What’s the best thing to talk about when the market is firing on all cylinders? Recessions, of...
Tough Talk about Risk Management
10/13/2011 4:00 pm EST
Professional risk manager Mike Toma reviews critical concepts including proper stop-loss placement, execution, and an overall approach to understanding and overcoming risk in the markets.
Even brand new traders have heard that you need to put in a stop/loss to minimize your risk, but where do you put it and what does it actually mean? Is there a right way to do it?
Our guest today is Mike Toma to talk about that. So Mike, we all know we are supposed to place stop losses to minimize our risk, but what do we really mean there? What is the way that you do it?
Well the first thing to do is to really use stop/losses. If you are a trader and you are implementing that as part of your plan, you should be commended for it. It really is important to preserve your accounts, especially during the learning curve.
The other question is “where do we put it?” It is a challenge. We have talked about this before, too, and sometimes the more answers you give just stimulates more questions in “Where do I put my stop?”
I try to use a rule-based methodology in where to put it. My first rule is I don’t want to place my stop above an area of support.
So I want price to break what I perceive as an area of support, whatever my plan set-up rules say to break it and say “You know what market, if you want to stop me out, you have to go through this barrier to do it.”
I am all for traders keeping tight stops, and in ES futures, you will see one-and-a-half points or two, six ticks. I am all for preserving capital, but you are really beating yourself because the market randomness will continue to get you.
All right, and is it a hard stop where I’m always two points away determining my risk, or is it a percentage of my account, what do you recommend?
I really try to stay away from a percentage of account, because it really doesn’t tell me anything. It just says “I am willing to lose this amount of money.” Well, the market doesn’t care about how much money you are going to lose.
Also what I look at too is a term called “maximum favorable excursion.”

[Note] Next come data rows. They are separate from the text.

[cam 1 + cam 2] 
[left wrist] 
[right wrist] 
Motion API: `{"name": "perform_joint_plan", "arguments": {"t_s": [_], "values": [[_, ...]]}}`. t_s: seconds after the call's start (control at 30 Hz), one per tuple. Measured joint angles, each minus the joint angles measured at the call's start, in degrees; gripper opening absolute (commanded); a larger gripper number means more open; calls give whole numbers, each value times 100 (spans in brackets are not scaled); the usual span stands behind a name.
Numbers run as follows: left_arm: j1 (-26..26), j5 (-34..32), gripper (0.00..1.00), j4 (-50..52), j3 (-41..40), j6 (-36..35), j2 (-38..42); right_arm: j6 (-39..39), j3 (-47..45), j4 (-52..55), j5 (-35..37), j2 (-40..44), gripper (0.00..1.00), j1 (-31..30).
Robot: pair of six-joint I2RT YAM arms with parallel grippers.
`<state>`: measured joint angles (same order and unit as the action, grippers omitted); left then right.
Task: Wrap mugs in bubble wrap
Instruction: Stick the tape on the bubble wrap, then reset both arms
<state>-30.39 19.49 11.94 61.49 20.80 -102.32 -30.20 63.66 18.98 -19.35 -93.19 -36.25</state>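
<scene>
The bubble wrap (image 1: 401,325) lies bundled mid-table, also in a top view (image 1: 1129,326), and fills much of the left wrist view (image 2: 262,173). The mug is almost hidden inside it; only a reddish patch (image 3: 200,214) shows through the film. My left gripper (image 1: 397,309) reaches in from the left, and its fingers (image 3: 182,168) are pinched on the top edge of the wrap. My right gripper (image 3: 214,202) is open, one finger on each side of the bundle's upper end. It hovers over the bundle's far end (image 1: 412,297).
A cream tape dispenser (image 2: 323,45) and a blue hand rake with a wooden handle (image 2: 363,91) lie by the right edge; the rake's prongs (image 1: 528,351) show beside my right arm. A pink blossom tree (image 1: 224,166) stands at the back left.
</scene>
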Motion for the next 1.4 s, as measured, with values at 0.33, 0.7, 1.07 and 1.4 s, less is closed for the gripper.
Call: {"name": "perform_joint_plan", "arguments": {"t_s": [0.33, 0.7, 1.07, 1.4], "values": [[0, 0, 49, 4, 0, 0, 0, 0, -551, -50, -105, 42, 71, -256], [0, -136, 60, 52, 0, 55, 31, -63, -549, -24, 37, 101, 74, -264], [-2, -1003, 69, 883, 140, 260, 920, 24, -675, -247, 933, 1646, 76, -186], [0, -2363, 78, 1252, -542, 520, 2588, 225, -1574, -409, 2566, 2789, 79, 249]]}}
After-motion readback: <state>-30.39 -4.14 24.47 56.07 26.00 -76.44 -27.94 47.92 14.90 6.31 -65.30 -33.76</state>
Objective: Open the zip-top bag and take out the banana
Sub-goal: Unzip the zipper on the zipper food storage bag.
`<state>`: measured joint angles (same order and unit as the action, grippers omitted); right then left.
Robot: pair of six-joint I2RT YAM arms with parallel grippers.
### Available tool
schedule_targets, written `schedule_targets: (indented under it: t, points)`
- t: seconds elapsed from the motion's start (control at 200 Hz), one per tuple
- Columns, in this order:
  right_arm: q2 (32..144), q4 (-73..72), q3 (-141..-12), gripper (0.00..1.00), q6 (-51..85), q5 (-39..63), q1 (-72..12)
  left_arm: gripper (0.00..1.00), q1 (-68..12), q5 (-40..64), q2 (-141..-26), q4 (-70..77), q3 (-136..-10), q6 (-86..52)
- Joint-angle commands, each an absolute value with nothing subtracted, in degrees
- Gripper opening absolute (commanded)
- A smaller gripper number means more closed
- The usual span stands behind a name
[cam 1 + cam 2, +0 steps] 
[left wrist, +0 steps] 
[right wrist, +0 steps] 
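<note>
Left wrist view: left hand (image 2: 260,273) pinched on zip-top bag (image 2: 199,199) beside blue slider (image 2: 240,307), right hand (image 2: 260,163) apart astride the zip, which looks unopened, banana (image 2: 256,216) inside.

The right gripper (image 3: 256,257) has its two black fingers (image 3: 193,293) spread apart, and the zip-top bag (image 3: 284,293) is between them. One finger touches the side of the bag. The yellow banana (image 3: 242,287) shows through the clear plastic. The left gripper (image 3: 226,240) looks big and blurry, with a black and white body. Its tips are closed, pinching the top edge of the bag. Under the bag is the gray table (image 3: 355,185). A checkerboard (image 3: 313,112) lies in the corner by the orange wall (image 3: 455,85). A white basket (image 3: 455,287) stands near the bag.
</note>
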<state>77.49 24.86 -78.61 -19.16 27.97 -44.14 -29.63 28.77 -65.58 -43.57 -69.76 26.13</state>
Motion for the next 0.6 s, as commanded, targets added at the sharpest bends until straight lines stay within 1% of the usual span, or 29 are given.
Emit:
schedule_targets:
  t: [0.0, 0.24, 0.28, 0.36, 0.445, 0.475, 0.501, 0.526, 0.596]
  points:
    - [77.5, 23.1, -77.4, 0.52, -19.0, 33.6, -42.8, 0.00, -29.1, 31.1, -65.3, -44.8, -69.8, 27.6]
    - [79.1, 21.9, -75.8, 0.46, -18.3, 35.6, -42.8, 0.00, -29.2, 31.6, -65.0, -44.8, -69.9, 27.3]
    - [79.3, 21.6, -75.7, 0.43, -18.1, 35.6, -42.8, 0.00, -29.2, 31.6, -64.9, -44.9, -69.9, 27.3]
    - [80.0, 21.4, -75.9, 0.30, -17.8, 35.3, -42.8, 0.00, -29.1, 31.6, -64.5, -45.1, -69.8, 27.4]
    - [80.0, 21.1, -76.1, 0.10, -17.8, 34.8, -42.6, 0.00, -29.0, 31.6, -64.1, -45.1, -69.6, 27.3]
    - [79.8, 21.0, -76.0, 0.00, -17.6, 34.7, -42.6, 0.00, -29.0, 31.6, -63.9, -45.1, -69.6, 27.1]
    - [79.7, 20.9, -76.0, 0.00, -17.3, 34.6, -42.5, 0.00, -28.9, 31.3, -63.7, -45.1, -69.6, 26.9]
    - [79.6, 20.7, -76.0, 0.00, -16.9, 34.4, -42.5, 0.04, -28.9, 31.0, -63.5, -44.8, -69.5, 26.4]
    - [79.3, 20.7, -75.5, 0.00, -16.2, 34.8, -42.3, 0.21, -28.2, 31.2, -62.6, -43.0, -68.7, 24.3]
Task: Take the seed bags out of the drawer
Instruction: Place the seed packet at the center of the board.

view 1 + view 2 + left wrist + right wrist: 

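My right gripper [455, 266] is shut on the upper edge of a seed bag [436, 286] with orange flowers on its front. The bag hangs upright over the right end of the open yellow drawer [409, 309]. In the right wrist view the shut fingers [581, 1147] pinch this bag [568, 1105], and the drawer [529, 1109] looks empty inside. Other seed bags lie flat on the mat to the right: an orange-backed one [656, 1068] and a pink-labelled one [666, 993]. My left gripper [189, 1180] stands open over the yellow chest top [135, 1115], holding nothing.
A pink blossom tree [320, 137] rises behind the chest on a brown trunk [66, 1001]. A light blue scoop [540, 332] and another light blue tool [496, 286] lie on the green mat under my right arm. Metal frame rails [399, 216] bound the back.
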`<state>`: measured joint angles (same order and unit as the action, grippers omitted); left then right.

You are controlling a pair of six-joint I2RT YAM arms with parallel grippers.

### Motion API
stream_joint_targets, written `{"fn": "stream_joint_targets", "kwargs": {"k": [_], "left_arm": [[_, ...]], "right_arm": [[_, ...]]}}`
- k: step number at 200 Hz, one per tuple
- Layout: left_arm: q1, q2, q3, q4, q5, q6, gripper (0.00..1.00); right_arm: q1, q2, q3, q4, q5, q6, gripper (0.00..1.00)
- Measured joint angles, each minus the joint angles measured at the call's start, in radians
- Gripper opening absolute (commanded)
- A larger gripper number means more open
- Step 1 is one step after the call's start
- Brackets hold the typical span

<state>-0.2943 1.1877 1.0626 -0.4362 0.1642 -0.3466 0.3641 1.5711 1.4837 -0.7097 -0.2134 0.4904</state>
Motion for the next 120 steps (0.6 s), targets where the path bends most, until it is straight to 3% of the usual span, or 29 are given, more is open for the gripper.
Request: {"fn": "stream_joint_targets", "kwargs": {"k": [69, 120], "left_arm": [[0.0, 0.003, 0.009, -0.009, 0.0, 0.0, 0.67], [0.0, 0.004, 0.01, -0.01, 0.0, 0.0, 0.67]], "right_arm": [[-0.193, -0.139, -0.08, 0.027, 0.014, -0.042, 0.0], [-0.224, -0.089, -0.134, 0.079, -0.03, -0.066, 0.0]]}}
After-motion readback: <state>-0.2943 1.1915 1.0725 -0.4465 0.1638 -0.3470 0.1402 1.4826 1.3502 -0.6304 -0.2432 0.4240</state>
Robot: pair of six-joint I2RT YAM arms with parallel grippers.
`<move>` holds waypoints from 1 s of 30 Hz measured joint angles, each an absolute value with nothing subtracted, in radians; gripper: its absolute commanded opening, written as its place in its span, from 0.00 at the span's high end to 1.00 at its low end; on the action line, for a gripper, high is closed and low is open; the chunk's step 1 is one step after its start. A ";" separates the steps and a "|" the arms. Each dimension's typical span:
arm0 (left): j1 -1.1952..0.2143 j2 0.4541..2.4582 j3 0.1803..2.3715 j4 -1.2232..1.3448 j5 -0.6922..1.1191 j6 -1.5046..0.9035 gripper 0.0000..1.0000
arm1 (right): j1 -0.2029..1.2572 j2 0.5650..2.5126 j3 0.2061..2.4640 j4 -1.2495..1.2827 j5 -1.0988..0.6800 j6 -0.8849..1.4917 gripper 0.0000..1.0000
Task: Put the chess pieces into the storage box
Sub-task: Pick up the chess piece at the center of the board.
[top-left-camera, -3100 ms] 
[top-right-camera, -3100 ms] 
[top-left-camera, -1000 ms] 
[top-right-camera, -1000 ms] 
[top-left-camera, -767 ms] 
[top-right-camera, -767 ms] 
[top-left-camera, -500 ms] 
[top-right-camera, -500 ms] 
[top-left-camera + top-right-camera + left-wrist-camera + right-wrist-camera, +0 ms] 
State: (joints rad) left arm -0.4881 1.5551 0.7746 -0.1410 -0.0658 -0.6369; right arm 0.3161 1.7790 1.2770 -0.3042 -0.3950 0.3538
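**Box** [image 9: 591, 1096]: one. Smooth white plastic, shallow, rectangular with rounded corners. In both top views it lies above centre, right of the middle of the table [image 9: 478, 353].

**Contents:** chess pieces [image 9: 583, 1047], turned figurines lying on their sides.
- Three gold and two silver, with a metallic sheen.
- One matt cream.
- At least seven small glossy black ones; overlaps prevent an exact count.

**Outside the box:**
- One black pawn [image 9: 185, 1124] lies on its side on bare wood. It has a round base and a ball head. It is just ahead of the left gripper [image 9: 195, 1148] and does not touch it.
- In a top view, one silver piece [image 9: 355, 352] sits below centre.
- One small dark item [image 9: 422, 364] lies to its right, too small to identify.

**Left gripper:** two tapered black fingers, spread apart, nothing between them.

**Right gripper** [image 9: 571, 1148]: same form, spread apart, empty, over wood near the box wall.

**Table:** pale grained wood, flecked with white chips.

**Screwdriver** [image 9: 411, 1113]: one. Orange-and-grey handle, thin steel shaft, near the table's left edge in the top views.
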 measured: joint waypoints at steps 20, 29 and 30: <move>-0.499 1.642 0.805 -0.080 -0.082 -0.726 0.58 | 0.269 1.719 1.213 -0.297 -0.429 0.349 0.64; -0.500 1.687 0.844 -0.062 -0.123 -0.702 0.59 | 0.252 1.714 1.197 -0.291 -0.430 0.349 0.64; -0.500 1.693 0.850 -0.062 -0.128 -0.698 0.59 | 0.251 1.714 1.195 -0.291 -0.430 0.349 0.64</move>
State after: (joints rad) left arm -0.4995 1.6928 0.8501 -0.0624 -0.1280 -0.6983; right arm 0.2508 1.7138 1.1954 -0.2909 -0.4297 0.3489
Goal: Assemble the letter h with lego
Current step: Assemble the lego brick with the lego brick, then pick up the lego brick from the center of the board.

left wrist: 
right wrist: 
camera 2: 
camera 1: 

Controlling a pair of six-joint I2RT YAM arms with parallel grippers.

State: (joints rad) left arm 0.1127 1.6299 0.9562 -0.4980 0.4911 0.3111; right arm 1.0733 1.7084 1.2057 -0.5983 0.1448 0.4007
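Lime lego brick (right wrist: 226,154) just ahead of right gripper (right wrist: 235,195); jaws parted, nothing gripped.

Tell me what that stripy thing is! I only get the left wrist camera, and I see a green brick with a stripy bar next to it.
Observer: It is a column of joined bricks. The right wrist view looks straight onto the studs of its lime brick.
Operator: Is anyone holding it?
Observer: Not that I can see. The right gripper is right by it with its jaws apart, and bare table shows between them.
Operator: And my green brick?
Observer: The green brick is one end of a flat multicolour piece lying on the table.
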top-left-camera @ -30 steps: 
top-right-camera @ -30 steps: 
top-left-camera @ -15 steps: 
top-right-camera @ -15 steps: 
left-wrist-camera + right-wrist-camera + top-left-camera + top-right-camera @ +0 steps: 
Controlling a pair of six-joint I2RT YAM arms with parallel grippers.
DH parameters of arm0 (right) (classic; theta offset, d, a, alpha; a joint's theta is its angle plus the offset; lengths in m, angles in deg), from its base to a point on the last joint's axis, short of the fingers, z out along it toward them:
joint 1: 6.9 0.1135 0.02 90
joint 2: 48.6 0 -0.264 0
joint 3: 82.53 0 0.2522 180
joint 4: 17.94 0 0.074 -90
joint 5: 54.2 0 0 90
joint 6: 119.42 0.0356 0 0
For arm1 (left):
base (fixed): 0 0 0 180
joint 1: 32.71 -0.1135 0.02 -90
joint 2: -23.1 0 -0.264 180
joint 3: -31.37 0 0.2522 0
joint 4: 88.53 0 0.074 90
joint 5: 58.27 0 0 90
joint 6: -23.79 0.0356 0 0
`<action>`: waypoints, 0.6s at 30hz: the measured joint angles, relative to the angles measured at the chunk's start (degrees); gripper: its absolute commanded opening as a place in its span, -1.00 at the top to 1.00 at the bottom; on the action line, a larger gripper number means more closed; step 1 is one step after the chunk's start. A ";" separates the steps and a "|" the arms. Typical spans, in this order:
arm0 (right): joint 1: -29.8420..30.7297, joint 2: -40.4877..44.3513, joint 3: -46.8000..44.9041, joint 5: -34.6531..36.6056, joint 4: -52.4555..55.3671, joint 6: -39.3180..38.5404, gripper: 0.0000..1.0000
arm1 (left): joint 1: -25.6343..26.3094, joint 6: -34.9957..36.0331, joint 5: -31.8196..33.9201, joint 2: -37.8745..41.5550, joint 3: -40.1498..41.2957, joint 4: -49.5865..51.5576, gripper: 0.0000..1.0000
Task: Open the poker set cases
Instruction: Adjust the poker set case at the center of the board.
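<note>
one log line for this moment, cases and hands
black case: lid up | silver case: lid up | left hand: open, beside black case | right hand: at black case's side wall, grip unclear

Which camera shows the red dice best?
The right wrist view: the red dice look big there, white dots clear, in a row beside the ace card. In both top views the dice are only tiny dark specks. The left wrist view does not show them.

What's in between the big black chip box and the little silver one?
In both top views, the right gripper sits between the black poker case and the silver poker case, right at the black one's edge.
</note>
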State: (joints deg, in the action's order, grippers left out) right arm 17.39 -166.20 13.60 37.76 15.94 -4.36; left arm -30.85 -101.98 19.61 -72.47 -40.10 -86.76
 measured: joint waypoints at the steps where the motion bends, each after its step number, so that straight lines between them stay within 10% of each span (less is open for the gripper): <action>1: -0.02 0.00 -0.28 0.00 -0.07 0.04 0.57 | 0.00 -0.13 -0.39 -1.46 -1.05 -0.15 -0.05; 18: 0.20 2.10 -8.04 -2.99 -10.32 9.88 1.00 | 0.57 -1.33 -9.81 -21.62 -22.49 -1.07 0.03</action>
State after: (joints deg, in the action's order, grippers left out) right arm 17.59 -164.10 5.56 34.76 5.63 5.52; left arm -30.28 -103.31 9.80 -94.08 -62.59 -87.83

The last thing this industry needs is another acronym, but really what it does is if you take the average stop of where your price would have been stopped out before it hit your target, so say if you have a target of five points on the ES futures, if you took a series of trades and said “You know what, before I hit my five-point stop, the average price where it would have been hit (my stop/loss) would have been, say, five points or four points.”
Now I know this is at least the amount of room I need to give before I can execute that trade.
People talk about average true range and it sounds like it is a little bit like that, where if the S&P is moving five points a day, you don’t want to put the stop within that because it could come down within that range and stop you out.
Exactly, and what I sometimes see traders doing is say “Well, I am going to keep a two-point stop because I don’t want to risk that much,” but what you are really doing is playing into the market’s hand.
The market needs this much amount of room, on average, at least historically, to fluctuate before it can hit your target. If you are going to put your stop tighter than that, you are just a sitting duck.
Now say, well, I may only lose so much on a trade, but what that is doing is slowly depleting your account, and where you are thinking you are doing the right thing and then half your account is gone.
Does it take more risk to put more on the table? Yes, these types of concepts do. What that may require is for you to wait for price to come down more to a level so it allows you a proper risk/reward.
Does that mean missing out on some trades that would have been successful? You betcha. It is frustrating; this business isn’t easy, but if you do that, have patience, and you will find soon enough that these rewards are starting to pay off for those small losses that you have.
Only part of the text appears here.